Task goal »
Even the shortest line counts, so transcribe all the data exactly.

Items from a dataset »

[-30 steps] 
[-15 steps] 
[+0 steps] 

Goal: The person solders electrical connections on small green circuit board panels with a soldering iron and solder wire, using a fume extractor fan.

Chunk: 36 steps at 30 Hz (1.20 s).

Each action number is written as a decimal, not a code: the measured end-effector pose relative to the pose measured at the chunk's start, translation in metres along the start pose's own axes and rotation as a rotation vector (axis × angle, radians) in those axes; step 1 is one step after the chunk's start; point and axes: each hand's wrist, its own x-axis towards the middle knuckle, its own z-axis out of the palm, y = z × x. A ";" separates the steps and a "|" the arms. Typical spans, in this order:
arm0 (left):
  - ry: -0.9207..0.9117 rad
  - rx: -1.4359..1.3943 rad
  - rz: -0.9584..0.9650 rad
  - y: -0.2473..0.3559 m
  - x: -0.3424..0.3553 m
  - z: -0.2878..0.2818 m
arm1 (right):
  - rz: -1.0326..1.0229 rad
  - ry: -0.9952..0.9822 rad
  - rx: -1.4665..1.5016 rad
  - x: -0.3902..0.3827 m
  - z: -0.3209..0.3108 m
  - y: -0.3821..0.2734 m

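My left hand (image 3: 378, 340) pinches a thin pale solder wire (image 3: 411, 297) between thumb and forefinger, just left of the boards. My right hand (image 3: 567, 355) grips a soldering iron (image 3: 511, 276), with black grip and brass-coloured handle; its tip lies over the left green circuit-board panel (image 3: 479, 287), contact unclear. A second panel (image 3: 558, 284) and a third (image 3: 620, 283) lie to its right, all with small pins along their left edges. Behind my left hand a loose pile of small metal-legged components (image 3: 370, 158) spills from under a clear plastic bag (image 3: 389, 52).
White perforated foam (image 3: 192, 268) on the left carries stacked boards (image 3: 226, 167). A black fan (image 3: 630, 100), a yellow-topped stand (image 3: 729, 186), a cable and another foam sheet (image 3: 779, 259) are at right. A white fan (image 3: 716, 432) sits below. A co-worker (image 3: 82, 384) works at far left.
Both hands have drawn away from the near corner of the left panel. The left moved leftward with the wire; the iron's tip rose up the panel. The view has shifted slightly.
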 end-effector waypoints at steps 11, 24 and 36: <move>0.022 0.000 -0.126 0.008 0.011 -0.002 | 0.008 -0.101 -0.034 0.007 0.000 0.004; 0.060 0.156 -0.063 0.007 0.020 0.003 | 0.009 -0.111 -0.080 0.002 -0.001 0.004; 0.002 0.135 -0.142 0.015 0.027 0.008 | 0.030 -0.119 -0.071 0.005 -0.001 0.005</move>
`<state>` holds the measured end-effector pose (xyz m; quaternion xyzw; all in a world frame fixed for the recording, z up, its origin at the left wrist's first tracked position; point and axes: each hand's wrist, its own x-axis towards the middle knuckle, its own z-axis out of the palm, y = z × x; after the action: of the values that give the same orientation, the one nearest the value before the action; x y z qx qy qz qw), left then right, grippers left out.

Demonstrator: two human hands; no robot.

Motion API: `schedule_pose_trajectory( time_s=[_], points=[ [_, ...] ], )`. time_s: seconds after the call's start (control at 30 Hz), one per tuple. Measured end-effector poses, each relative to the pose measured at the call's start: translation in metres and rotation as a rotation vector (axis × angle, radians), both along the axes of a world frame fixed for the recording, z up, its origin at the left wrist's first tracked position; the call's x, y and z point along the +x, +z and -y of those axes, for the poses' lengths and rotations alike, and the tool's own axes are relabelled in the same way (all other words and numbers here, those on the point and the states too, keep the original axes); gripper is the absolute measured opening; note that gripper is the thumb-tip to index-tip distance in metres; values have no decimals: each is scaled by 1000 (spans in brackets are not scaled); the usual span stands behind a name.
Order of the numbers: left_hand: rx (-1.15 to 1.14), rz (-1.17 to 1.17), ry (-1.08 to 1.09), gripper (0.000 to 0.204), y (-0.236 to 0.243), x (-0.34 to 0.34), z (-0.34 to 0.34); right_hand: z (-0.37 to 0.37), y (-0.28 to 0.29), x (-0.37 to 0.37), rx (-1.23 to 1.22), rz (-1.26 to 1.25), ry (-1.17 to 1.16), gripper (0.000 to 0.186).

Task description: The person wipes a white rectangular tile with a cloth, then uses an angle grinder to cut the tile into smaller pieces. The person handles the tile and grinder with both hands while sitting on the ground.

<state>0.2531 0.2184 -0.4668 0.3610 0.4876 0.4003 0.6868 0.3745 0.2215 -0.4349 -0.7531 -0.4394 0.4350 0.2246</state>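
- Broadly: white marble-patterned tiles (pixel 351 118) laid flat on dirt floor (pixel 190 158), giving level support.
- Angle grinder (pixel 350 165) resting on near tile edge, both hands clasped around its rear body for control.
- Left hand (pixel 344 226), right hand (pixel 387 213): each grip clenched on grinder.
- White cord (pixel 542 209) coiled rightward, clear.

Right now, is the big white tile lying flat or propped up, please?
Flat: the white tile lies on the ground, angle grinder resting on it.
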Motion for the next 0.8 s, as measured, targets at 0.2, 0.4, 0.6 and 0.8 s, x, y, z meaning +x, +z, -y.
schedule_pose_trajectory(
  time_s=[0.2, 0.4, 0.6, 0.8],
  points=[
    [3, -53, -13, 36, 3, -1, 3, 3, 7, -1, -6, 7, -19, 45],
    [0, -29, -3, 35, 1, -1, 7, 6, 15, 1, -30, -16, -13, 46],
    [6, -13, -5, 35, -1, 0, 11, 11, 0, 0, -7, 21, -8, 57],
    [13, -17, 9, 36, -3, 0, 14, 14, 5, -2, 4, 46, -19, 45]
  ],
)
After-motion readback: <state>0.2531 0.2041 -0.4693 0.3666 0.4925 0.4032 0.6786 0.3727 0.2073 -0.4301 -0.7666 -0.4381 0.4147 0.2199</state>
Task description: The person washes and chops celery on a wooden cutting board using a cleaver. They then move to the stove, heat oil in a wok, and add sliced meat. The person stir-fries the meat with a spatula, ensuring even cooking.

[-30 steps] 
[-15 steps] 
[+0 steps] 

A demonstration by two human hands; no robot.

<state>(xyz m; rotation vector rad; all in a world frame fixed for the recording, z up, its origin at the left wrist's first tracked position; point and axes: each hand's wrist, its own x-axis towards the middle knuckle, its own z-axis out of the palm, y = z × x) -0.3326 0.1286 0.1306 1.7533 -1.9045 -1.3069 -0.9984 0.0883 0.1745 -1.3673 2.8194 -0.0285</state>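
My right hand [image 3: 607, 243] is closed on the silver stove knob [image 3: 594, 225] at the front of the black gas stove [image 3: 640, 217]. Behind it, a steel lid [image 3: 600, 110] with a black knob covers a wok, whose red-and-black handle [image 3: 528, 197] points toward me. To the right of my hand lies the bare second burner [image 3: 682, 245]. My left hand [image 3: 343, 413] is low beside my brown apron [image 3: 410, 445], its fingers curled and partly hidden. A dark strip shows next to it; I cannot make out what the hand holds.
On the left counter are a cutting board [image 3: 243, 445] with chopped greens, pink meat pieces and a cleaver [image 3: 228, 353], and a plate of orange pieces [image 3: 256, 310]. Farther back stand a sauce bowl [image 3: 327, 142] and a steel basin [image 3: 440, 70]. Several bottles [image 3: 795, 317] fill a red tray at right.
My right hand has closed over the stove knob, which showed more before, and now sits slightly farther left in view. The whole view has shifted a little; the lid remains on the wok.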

Your solution »
[-30 steps] 
[-15 steps] 
[+0 steps] 

Goal: The person solders electrical connections on small green circuit board panels with a soldering iron and solder wire, using a fume extractor fan.

Chunk: 36 steps at 30 Hz (1.20 s).

Each action number is written as a decimal, not a code: the measured end-effector pose relative to the pose measured at the chunk's start, translation in metres along the start pose's own axes and rotation as a rotation vector (axis × angle, radians) in those axes; step 1 is one step after the chunk's start; point and axes: each hand's wrist, its own x-axis towards the middle knuckle, its own z-axis out of the palm, y = z × x. A ";" separates the steps and a "|" the arms. Typical spans, in this order:
arm0 (left):
  - ry: -0.9207..0.9117 rad
  - rx: -1.4359..1.3943 rad
  - rz: -0.9584..0.9650 rad
  - y: -0.2473..0.3559 m
  - x: -0.3424..0.3553 m
  - z: -0.2878..0.2818 m
arm1 (right):
  - rz: -1.0326..1.0229 rad
  - ry: -0.9952..0.9822 rad
  - rx: -1.4665..1.5016 rad
  - x: -0.3902..0.3827 m
  - z: -0.3209..0.3108 m
  - y: -0.3821..0.2734 m

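My left hand (image 3: 378, 340) pinches a thin pale solder wire (image 3: 411, 297) between thumb and forefinger, just left of the boards. My right hand (image 3: 567, 355) grips a soldering iron (image 3: 511, 276), with black grip and brass-coloured handle; its tip lies over the left green circuit-board panel (image 3: 479, 287), contact unclear. A second panel (image 3: 558, 284) and a third (image 3: 620, 283) lie to its right, all with small pins along their left edges. Behind my left hand a loose pile of small metal-legged components (image 3: 370, 158) spills from under a clear plastic bag (image 3: 389, 52).
White perforated foam (image 3: 192, 268) on the left carries stacked boards (image 3: 226, 167). A black fan (image 3: 630, 100), a yellow-topped stand (image 3: 729, 186), a cable and another foam sheet (image 3: 779, 259) are at right. A white fan (image 3: 716, 432) sits below. A co-worker (image 3: 82, 384) works at far left.
Both hands have drawn away from the near corner of the left panel. The left moved leftward with the wire; the iron's tip rose up the panel. The view has shifted slightly.
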 end-effector waypoints at steps 11, 24 and 36: <move>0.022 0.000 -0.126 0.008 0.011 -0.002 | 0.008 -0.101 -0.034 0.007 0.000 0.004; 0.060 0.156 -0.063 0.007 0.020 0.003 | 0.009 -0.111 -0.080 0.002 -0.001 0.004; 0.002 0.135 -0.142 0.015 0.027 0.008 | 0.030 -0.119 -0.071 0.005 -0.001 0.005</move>
`<state>` holds the measured end-effector pose (xyz m; quaternion xyzw; all in a world frame fixed for the recording, z up, its origin at the left wrist's first tracked position; point and axes: each hand's wrist, its own x-axis towards the middle knuckle, its own z-axis out of the palm, y = z × x; after the action: of the values that give the same orientation, the one nearest the value before the action; x y z qx qy qz qw), left then right, grippers left out.

Demonstrator: two human hands; no robot.

Motion API: `schedule_pose_trajectory( time_s=[_], points=[ [_, ...] ], )`. time_s: seconds after the call's start (control at 30 Hz), one per tuple. Measured end-effector poses, each relative to the pose measured at the call's start: translation in metres and rotation as a rotation vector (axis × angle, radians), both along the axes of a world frame fixed for the recording, z up, its origin at the left wrist's first tracked position; the call's x, y and z point along the +x, +z and -y of those axes, for the poses' lengths and rotations alike, and the tool's own axes are relabelled in the same way (all other words and numbers here, those on the point and the states too, keep the original axes); gripper is the absolute measured opening; note that gripper is the thumb-tip to index-tip distance in metres; values have no decimals: each is scaled by 1000 (spans in brackets are not scaled); the usual span stands behind a name.
Order of the numbers: left_hand: rx (-1.15 to 1.14), rz (-1.17 to 1.17), ry (-1.08 to 1.09), gripper (0.000 to 0.204), y (-0.236 to 0.243), x (-0.34 to 0.34), z (-0.34 to 0.34); right_hand: z (-0.37 to 0.37), y (-0.28 to 0.29), x (-0.37 to 0.37), rx (-1.23 to 1.22), rz (-1.26 to 1.25), ry (-1.17 to 1.16), gripper (0.000 to 0.186).

Task description: The person wipes a white rectangular tile with a cloth, then uses an angle grinder to cut the tile into smaller pieces. The person handles the tile and grinder with both hands while sitting on the ground.

<state>0.2531 0.2184 -0.4668 0.3610 0.4876 0.4003 0.6868 0.3745 0.2215 -0.4349 -0.7531 -0.4394 0.4350 0.2246</state>
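- Broadly: white marble-patterned tiles (pixel 351 118) laid flat on dirt floor (pixel 190 158), giving level support.
- Angle grinder (pixel 350 165) resting on near tile edge, both hands clasped around its rear body for control.
- Left hand (pixel 344 226), right hand (pixel 387 213): each grip clenched on grinder.
- White cord (pixel 542 209) coiled rightward, clear.

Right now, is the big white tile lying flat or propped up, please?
Flat: the white tile lies on the ground, angle grinder resting on it.
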Motion for the next 0.8 s, as measured, targets at 0.2, 0.4, 0.6 and 0.8 s, x, y, z meaning +x, +z, -y.
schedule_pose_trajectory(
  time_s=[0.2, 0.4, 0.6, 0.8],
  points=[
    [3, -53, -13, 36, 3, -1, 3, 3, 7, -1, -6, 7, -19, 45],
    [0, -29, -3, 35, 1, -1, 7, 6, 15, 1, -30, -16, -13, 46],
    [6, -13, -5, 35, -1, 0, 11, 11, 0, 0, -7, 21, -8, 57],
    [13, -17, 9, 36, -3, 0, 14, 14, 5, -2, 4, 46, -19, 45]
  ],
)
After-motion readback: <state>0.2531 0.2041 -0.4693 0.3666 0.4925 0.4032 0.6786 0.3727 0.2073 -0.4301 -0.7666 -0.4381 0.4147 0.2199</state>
Task description: The person washes and chops celery on a wooden cutting board using a cleaver. They then move to the stove, heat oil in a wok, and add sliced meat. The person stir-fries the meat with a spatula, ensuring even cooking.

[-30 steps] 
[-15 steps] 
[+0 steps] 

A demonstration by two human hands; no robot.

<state>(xyz m; rotation vector rad; all in a world frame fixed for the recording, z up, its origin at the left wrist's first tracked position; point and axes: each hand's wrist, its own x-axis towards the middle knuckle, its own z-axis out of the palm, y = z × x) -0.3326 0.1286 0.1306 1.7533 -1.9045 -1.3069 -0.9984 0.0883 0.1745 -1.3673 2.8194 -0.0285</state>
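My right hand [image 3: 607, 243] is closed on the silver stove knob [image 3: 594, 225] at the front of the black gas stove [image 3: 640, 217]. Behind it, a steel lid [image 3: 600, 110] with a black knob covers a wok, whose red-and-black handle [image 3: 528, 197] points toward me. To the right of my hand lies the bare second burner [image 3: 682, 245]. My left hand [image 3: 343, 413] is low beside my brown apron [image 3: 410, 445], its fingers curled and partly hidden. A dark strip shows next to it; I cannot make out what the hand holds.
On the left counter are a cutting board [image 3: 243, 445] with chopped greens, pink meat pieces and a cleaver [image 3: 228, 353], and a plate of orange pieces [image 3: 256, 310]. Farther back stand a sauce bowl [image 3: 327, 142] and a steel basin [image 3: 440, 70]. Several bottles [image 3: 795, 317] fill a red tray at right.
My right hand has closed over the stove knob, which showed more before, and now sits slightly farther left in view. The whole view has shifted a little; the lid remains on the wok.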

Above is the complete output.